Universal Workshop home page

Join the team. See yellow box at left.

More about Hakamada Iwao

You could also, or instead, call on the Japanese authorities
—to end the system of daiyo kangoku pre-trial detention (see below)
—or to improve prison conditions (see below) in accordance with the recommendations of the UN Human Rights Committee
—or to try a moratorium on executions

Having written your letter you could send it also to:
Prime Minister Aso Taro
Prime Minister's Office
2-3-1 Nagata-cho
Chiyoda-ku
Tokyo, 100-0014
Japan

Prison Warden Fukuoka Hisashi
Tokyo Detention Center
1-35-1 Kosuge,
Katsushika-ku,
Tokyo, 124-0001
Japan

Information condensed from Amnesty International documents (website, the Individuals at Risk portfolio, greeting-card actions)
Hakamada Iwao, now 73, has spent over 40 years on death row, 28 of them in solitary confinement. He was arrested in 1966 for the murder of his employer, his employer's wife, and their two children.
Held in a police cell, he was interrogated for 20 days under a system called daiyo kangoku ("substitute prison"). During this time there are no rules controlling the length of interrogations; sessions are not recorded; access to lawyers is restricted. Amnesty International has documented methods routinely used to obtain "confessions", including intimidation, beatings, sleep deprivation, questioning from early morning till late at night, and making the suspect stand or sit in a fixed position for long periods. No lawyer was present at Hakamada Iwao's interrogation. At his trial he said that he was beaten and threatened by police officers to coerce him into signing a onfession. He has repudiated it ever since, maintaining his innocence.
Used as evidence at the trial was a set of bloodstained clothing, found in a tank at the factory where he worked. The clothing was too small for him, but the prosecution claimed it had shrunk while in the tank. The knife he was supposed to have used was, according to his lawyer, too small to have made the fatal wounds. And the door by which he was alleged to have entered and left the victims' house had been locked.
He was convicted in 1968. Lawyers have made several unsuccessful appeals to the higher courts.
One of the three judges at the original trial, Kumamoto Norimichi, has publicly stated that he believed Hakamada Iwao to be innocent, but, outvoted by the other two, had to sentence an innocent man to death. This judge has now acually joined the campaign to get Hakamada Iwao freed. British Liberal Democrat MP Alastair Carmichael is working on the case with Amnesty International, made a recent trip to Japan, and commented (on the Amnesty Blog website): "I have never come across a campaign before claiming a miscarriage of justice where the campaign included one of the trial judges!"

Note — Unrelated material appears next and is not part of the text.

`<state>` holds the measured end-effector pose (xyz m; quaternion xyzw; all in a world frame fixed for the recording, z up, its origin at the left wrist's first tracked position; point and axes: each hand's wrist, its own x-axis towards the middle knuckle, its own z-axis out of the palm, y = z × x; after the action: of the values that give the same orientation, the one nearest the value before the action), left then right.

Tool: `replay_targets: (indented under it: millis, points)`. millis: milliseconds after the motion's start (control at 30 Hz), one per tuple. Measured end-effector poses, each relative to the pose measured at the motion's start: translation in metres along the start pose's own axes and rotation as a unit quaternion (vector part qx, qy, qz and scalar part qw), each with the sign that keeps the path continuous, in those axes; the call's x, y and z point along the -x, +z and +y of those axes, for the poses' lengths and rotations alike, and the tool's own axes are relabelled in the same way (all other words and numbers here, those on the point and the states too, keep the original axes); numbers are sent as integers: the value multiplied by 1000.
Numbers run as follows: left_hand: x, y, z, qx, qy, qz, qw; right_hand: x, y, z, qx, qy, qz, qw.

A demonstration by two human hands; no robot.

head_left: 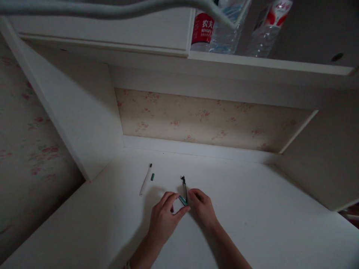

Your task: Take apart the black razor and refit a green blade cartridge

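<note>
My left hand [164, 215] pinches a small green-and-black cylinder, like a battery [183, 200], between thumb and fingertip, just above the table. Close by on the right, my right hand [204, 207] has its fingers curled and closed; whether they grip anything is hidden. Between both hands is a slender black object [184, 185] with a small irregular top end; its lower part runs behind the battery, and its kind is unclear. To the left lies a second green-and-black battery [152, 176], beside a white toothbrush [146, 181] with a dark head.
The white tabletop [266, 220] is bounded by side panels and a low back strip [196, 146] under floral wallpaper. Overhead, a shelf [266, 66] holds several plastic bottles [203, 30]. A pale curved bar [112, 10] crosses the top of the view.
</note>
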<state>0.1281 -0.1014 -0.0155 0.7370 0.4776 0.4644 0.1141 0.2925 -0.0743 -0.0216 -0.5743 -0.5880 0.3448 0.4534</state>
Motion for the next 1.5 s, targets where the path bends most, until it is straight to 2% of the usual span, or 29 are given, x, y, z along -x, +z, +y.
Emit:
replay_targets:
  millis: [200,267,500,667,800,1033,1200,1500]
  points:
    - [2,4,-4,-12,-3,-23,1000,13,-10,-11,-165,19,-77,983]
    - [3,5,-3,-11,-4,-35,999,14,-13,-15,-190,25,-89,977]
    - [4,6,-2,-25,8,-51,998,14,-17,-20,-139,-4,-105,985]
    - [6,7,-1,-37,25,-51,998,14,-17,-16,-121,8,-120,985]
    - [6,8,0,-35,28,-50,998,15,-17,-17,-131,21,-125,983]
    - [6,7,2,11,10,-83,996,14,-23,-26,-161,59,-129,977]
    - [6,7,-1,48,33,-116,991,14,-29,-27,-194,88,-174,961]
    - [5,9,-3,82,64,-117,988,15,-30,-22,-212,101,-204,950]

Waiting to be hanged for 40 years, could be hanged tomorrow
In Japan, prison governors and wardens have wide discretion to set their own rules, and these rules are kept secret. Death row inmates are not allowed to talk with other prisoners, nor to engage in hobbies or other interests, nor watch television. Visits from family and lawyers are at the discretion of the governor. Rules control how many letters a prisoner may write, when he may go to the toilet, even the way he is expected to walk.
No wonder that after 28 years in solitary confinement Hakamada Iwao suffers mental illness.
Execution is by hanging. After appeals are exhausted, a prisoner may wait years or decades for this. Yet could be executed at any time. He is notified only on the morning of the day he is to die. It is done in secret. The family is informed only afterward.
The Ministry of Justice claims this secrecy protects the family of the prisoner from shame, even that it reduces mental strain on the prisoner. It does the opposite: the prisoner lives year after year in unremitting fear of imminent hanging.
In 1998 the UN Human Rights Committee found that prison conditions for death row inmates in Japan were incompatible with the International Covenant on Civil and Political Rights, ratified by Japan in 1979. In 2009 there is no apparent improvement.
The death penalty has wide support in Japan. This is at least partly due to the extraordinary secrecy that shrouds it from view. People do not have to think about it, and there is little information for potential public debate. Over the last two years the rate of executions has increased.